48. Atensi

2.8K 283 261
                                    

BUMI__POV

Bajingan!
Bangsat!
Setan alas!
Brengsek!

Siapa tuh dedemit nggak tahu diri?
Berani-Beraninya dia meluk pacarku.
Kutarik tubuh itu menjauh darinya. Menahan diri untuk tidak muntap.

Bahkan tuh bocah nggak tahu diri mengataiku halu saat aku menjelaskan jika aku pacarnya. Dan itu semakin membuat kepalaku mendidih.

Bangke bedebah!
Curoz menghentikan gerakanku saat aku hendak memberi tuh kunyuk pelajaran karena berani menantangku.

Deklarasi Curoz membuatku terdiam, menatap wajah itu seksama. Sedikitpun tak mirip dengan Curoz. Membuat otakku berpikir lebih lama.

Intinya kami tidak menyakiti keluarga sendiri. Namun jika itu sudah mulai mengusikku maka aku tidak akan tinggal diam. Apa lagi jika itu mengenai milikku.

Sial!
Kuhela napas panjang, menatap punggung itu yang menghilang. Menahan diri dari kemarahan. Menonjok perut Curoz sekuat tenaga.

"Anjing!" Pekiknya kaget.

Aku melangkah pergi, mengabaikan teriakan mereka yang saat ini mengikuti setiap langkahku. Niat ngantin menghilang begitu saja.

"Gara-gara elu nih. Seharusnya elu nggak usa ngasih ide buat nyamperin Vallian dikelasnya." Omel Angkasa.

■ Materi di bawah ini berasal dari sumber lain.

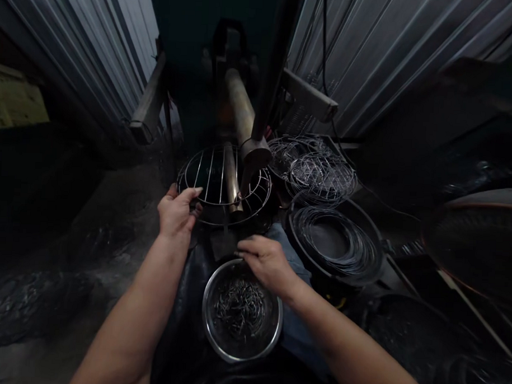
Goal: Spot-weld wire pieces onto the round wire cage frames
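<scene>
My left hand (178, 210) grips the near left rim of a round wire rack (209, 179), thumb on top and fingers curled under. The rack lies between the upper and lower electrodes of a welding machine (246, 116), its near edge at the upper tip. My right hand (267, 262) hovers over the far rim of a steel bowl (209, 330) with fingertips pinched together. Whatever those fingertips hold, if anything, is too small and dark to make out. Inside the bowl lie many short bent wire pieces (241, 309).
Right of the machine, round wire racks (321, 174) are piled up. Nearer, wire rings (338, 239) lie stacked in a dark round tub (373, 258). Wooden beams (312, 96) flank the machine. Corrugated metal sheets (370, 45) rise behind, and a yellow crate (18, 97) stands far left.
</scene>
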The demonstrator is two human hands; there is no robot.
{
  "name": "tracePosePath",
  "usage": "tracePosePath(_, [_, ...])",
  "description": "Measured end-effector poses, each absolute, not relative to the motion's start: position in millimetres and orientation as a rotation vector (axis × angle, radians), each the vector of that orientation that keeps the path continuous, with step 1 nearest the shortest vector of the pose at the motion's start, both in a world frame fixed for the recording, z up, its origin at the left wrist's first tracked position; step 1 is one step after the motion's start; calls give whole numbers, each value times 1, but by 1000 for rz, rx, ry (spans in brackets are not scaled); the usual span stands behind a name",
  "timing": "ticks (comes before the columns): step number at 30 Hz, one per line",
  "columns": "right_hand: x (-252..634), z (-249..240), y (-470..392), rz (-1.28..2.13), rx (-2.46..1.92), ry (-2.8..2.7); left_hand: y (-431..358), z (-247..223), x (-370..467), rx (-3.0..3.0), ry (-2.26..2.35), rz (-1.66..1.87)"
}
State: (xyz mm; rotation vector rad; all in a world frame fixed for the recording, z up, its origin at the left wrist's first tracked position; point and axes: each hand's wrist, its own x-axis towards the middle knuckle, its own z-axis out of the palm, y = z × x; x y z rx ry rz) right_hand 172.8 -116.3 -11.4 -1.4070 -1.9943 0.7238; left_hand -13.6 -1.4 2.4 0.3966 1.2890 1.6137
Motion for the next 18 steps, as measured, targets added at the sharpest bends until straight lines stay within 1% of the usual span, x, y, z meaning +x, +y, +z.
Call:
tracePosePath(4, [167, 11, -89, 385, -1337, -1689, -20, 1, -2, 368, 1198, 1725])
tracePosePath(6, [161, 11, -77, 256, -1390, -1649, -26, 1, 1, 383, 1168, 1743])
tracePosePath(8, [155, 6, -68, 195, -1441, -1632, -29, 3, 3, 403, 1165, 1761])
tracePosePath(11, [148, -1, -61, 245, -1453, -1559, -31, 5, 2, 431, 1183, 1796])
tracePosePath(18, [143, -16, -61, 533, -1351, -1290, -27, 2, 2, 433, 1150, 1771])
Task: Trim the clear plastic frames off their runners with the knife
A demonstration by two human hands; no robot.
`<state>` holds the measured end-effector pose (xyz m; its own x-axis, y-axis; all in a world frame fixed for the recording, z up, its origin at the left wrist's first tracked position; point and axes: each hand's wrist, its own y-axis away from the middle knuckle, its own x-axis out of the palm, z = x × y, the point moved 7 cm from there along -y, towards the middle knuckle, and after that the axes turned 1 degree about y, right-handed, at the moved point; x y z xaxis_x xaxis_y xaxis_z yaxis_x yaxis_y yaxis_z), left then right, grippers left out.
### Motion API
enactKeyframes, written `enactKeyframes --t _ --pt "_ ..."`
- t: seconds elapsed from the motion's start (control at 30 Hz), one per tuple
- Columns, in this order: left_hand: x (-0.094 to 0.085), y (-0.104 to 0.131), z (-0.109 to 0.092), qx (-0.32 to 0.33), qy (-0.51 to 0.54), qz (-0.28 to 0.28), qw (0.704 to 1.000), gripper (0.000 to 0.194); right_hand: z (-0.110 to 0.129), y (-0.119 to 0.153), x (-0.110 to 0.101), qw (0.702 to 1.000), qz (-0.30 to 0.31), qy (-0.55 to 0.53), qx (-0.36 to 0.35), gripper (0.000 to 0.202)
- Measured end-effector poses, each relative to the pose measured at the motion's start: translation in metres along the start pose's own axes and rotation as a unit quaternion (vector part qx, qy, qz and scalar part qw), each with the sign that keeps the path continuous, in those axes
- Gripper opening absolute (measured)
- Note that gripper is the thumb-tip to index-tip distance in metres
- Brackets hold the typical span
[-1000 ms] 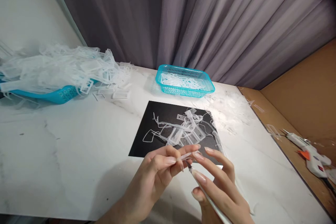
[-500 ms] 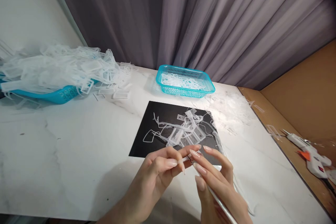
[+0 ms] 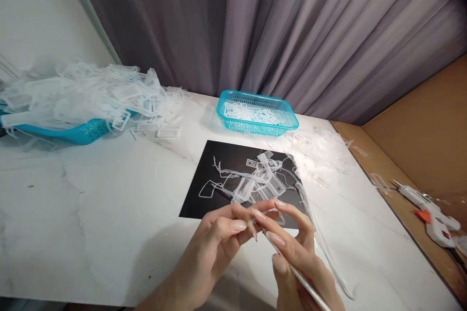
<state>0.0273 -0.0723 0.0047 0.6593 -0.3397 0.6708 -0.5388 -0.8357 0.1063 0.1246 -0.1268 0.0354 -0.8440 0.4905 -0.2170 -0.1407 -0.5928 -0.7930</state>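
My left hand (image 3: 219, 238) pinches a small clear plastic piece (image 3: 266, 213) between thumb and fingertips, just above the near edge of a black mat (image 3: 207, 175). My right hand (image 3: 295, 252) grips a thin white craft knife (image 3: 304, 284) like a pen, its tip touching the clear piece between both hands. A long clear strip (image 3: 328, 257) trails down to the right from the hands. On the mat lies a tangle of clear plastic frames and strips (image 3: 251, 180).
A small teal basket (image 3: 257, 112) with thin white trimmings stands behind the mat. At the far left a teal tray (image 3: 73, 131) is heaped with clear plastic parts. Loose scraps (image 3: 321, 150) lie right of the mat. A white glue gun (image 3: 434, 216) rests on brown cardboard at right.
My right hand has shifted left and its fingers have curled closer over the piece; the knife tip moved in toward my left fingertips. The left hand has stayed almost still.
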Motion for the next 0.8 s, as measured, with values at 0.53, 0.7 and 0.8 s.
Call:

"Gua mana tahu kalo bakal jadi begini." Oceh Henry.

"Bacot!" Sengakku.

Dan disinilah kami berakhir, diruang klub taekwondo. Menemukan Sastra yang berkeringat karena latihan membabi buta.

Buag!
Tendanganku ditangkis. Sastra selalu sigap seperti biasanya. Membalas serangan yang kulayangkan padanya. Melihat wajah itu yang terlihat sedang kesal.

"Elu mau bertanding serius?" Mata tajam itu menatapku kelam.

"Hem." Gumamku sembari memasang kuda-kuda.

"Ambil seragam. Kita bertanding secara profesional." Terangnya.

Kali ini aku menurut, mengikuti sarannya. Mengganti pakaianku dengan seragam taekwondo. Menyelesaikan amarah dengan keringat.

"Aturan bebas. Elu bisa pakai semua keahlian elu." Terang Sastra.

"Oke."

Dua puluh menit berlalu dengan keringat yang membanjiri tubuhku bahkan rambutku telah basah oleh keringat. Dan kali ini aku harus mengakui jika Sastra semakin tangguh.

"Bagaimana?"

Buag!
Pertanyaan Sastra kujawab dengan sebuah tendangan yang tepat mengenai kakinya. Ia terlihat geram dan kembali melakukan serangan.

"Sueg! Elu dikasih hati minta ampela!" Marahnya sembari menyerangku membabi buta.

Aku tersenyum licik, ini yang kuharapkan. Sastra akan kehilangan konsentrasi jika sedang mengamuk. Dengan begitu aku bisa memanfaatkan kelemahannya.

Buag buag buag
buag buag buag
Pukulan demi pukulan kulayangkan padanya dengan sekuat tenaga.

Tak ada kompromi, tak ada kebaikan, tak ada kekaleman. Semua kulayangkan dengan kekuatan penuh. Berakhir membuatnya kualahan.

Buag!
Brak!
Anjing!
Bangsat!

Aku meringis, tubuhku mencium kerasnya tembok klub taekwondo. Menatap geram pelaku yang seenak udelnya menyerangku tanpa persetujuan.

"Cukup!" Mata tajam Henry seakan ingin sekali membunuhku.

Aku menelan ludah.
Dari kami semua, Henry adalah yang terkuat dalam seni beladiri diatas Curoz tapi masih jauh dari level bang Viza yang hampir menguasai semua jenis seni beladiri.